April 14, 2012
by Matthew
In the April 9th edition of The New Yorker, Jeffrey Toobin point out the worrisome sign that Justice Anthony Kennedy already doesn’t understand the health care mandate.
Consider, then, this question, posed to [Solicitor General] Verrilli by Justice Anthony M. Kennedy: “Assume for the moment that this”–the mandate–”is unprecedented, this is a step beyond what our cases have allowed, the affirmative duty to act to go into commerce. If that is so, do you not have a heavy burden of justification?” Every premise of that question was a misperception. The involvement of the federal government in the health-care market is not unprecedented; it dates back nearly fifty years, to the passage of Medicare and Medicaid. The forty million uninsured Americans whose chances for coverage are riding on the outcome of the case are already entered “into commerce,” because others are likely to pay their health-care costs.”

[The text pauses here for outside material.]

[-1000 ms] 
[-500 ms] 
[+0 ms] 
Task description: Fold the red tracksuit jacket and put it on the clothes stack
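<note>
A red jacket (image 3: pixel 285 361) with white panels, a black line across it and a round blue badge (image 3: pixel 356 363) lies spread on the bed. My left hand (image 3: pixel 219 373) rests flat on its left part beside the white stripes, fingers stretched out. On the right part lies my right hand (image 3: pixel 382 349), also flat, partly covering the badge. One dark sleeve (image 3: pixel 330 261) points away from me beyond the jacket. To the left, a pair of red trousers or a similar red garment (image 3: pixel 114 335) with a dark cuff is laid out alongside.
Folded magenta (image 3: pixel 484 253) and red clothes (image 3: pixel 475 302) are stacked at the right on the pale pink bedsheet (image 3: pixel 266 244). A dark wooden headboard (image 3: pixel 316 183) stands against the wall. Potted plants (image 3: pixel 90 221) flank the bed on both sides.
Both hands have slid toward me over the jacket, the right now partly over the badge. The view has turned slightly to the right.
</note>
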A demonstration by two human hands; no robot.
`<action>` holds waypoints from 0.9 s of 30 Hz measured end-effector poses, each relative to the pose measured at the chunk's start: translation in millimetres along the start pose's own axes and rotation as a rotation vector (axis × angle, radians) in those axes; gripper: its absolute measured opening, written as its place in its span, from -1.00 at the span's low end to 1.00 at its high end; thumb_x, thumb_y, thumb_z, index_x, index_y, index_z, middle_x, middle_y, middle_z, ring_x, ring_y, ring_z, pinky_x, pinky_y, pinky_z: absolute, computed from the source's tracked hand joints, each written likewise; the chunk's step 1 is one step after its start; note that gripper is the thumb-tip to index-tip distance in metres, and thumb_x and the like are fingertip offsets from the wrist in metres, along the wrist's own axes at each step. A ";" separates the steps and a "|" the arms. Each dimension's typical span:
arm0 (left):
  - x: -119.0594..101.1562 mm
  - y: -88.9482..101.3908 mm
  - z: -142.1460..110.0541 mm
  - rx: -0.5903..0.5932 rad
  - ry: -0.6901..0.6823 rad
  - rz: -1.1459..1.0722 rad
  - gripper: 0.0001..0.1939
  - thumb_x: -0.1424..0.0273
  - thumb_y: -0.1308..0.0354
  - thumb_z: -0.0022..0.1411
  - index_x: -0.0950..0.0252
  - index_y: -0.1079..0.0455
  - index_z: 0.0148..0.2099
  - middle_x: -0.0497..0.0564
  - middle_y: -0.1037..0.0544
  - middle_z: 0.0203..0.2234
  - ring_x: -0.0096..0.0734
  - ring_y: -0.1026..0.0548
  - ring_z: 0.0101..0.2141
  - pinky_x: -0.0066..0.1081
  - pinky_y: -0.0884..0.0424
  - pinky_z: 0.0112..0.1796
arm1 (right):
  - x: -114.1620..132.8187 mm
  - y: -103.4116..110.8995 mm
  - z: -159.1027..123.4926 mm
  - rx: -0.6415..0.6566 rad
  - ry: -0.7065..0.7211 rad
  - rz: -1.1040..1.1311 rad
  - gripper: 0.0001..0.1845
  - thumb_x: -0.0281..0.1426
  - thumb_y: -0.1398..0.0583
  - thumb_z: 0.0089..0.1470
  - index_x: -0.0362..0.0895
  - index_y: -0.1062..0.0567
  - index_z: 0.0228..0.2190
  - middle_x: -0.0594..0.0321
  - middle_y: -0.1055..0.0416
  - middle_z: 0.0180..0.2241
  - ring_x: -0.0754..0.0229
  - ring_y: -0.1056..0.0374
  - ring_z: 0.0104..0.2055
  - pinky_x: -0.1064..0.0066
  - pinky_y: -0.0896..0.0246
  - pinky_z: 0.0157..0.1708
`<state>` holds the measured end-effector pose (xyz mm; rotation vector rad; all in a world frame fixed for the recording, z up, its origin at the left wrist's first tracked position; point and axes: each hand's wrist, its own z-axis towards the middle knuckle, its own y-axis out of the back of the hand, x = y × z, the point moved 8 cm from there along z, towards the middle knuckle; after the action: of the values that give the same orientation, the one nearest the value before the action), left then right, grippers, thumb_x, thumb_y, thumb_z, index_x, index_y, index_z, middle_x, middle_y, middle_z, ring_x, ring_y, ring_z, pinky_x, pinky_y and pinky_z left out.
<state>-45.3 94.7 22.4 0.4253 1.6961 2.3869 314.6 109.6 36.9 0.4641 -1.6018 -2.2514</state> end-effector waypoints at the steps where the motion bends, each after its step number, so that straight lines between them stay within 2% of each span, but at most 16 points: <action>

Toobin goes further in his critique, but the case is already made that Kennedy doesn’t get it, and that doesn’t bode well for the impending decision. It’s unfortunate that Kennedy is frequently referred to as a moderate, because he’s not. He’s a conservative Reagan Republican, only given our conservative activist Supreme Court, that makes him a swing vote between the moderates and the far-right wing conservatives.